道の駅を活用した地域活性 三陸道
仙台駅で集合、バスを使って宮城県登米市へ。
三陸道を通って1時間くらい。
三陸道は震災復興のためにできた道路。高速道路にも国道とNEXCOの管轄が分かれているのは知らなかった。三陸道は国道らしい。
この区間が無料区間というのはなかなかすごい。
三陸道ができたおかげで仙台などの内陸から沿岸部へのアクセスは格段に良くなったけど、その途中地点にある登米市には通り過ぎる街になってしまった。
登米市内には5ヶ所の道の駅があるが、沿道の交通量の減少による来場者の減少、それに伴う売上の減少という課題がある。
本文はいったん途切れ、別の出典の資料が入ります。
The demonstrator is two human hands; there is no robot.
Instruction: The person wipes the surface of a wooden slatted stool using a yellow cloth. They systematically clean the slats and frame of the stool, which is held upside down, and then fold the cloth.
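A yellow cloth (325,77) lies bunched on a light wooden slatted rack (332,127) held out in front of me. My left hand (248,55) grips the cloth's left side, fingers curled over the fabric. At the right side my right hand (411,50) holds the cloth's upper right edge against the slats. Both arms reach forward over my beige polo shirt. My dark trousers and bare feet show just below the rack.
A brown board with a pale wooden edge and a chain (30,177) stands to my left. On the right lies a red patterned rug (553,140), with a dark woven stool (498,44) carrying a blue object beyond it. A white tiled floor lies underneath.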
訪れたのは国道45号線沿いにある「道の駅津山もくもくランド」。
1988年設立なので、築36年。
近隣の産業である林業を全面に出して、建物は杉の木がふんだんに使われている。
台風17号により床上浸水してしまったことを受けて、建物全体を底上げしている。
それに合わせて、建物の空調を木質バイオマス発電に切り替えたそうです。
登米市の産業は、杉。津山杉と呼ばれている。
北上川下流域にあたるため肥沃な土壌が特徴で、20〜30年で成木として育って出荷できるというのが特徴。
また成長が早いのでその年輪の幅の広さを生かした矢羽模様集成材やそれを活用した木工品が特産品。
登米市で生まれた家庭には、このようなフォトフレームが送られるらしい。
話はそれるが、登米という地名は、その昔、肥沃な土壌で獲れたお米を北上川をつかって江戸まで納めていて、伊達藩の貴重な収入源になっていたらしい。
そこでお米が江戸に登るので、登米という地名がついたとか(諸説あり)。
登米市には「米山」「米川」「米谷」など米がつく地名が多い。
ところで、この林業、生後復興期に植樹されて登米市の主要な産業になったそうだが、課題は山積。
ざっと以下のような状況。
市内全域2万haの森林がる。その7割が50年生で、伐期を迎えている。
登米市には、製材所が20ヶ所くらいある。この製材所をフル稼働するには6万m3の木材が必要。現状、登米市の素材生産量は3~5万m3。不足分は、周辺自治体から調達。
山から木を下ろしてくる人手が足りない。
SDGsの観点から、建築構造体に木質を使うCLTの製造により、材の需要は大きい。
需要はあって、作ればうれるが、単価が上がらない。丸太は1m3あたり、11,000円が相場。400mm、長さ4mの丸太でも(0.4*0.4*4*1.1=)約7千円というのが現状。
賃金水準が他の産業より低く、労働が非常にきついため林業従事者数が減っている。地域おこし協力隊を林業支援員として募集したが、2~3年応募がなかった。
林業に従事しても、夏の下草刈りが一番きつい作業で、夏場に離職する人が多い。
宮城県にはみやぎ森林・林業未来創造カレッジという林業従事者を研修する組織がある。 https://miyagi-morimirai.jp/
FSC森林認証を受けた広葉樹の需要がある(家具など)。国際的な枠組み(オリンピック等)での木材は、FSC森林認証の指定があるが、FSC認証をとっても単価は上がらない。
A材:建材 B材:合板 C材:製紙チップ D材:林地残材(災害要因)に分けられる。D材をバイオマス発電に活用している。
さて、この大きな課題。一体何から手をつけたらいいのか。
今回のテーマは「道の駅を活用した地域活性」
道の駅は全国に1,209駅あるそうです。(2023年8月4日時点)https://www.mlit.go.jp/report/press/road01_hh_001689.html
最近できた道の駅は、道の駅自体が目的地になっているところが増えてきている。
道の駅やまがた蔵王もその一つ。
グルメ王国山形が誇る食材や加工食品が売られていて、観光名所になっているそう。
では、「道の駅津山もくもくランド」のように築30年選手のような道の駅はどうしたら良いのか?
一つは大きな施設を生かした地域の交流拠点になるということ。
特に有事の際にはこのような大施設は避難所の役割にもなる。
普段から日常生活の中で活用されることが望まれる。
途中立ち寄った道の駅三滝堂は、近隣のスーパーのようにたくさんのお客様で賑わっていた。
もう一つは、時間や場所という制限を超えてつながる仕組みを考える。
それが今回のテーマでもある「XRを活用」。
もくもくランド物産館というホールをつかってXRの体験をしてみた。
さっそくVRレンズをつけて体験してみた。
仮想空間の中に、写真などを展示することができる。
この技術をつかって、場所や時間という制約を取っ払った新たな集客施設ができるかもしれない。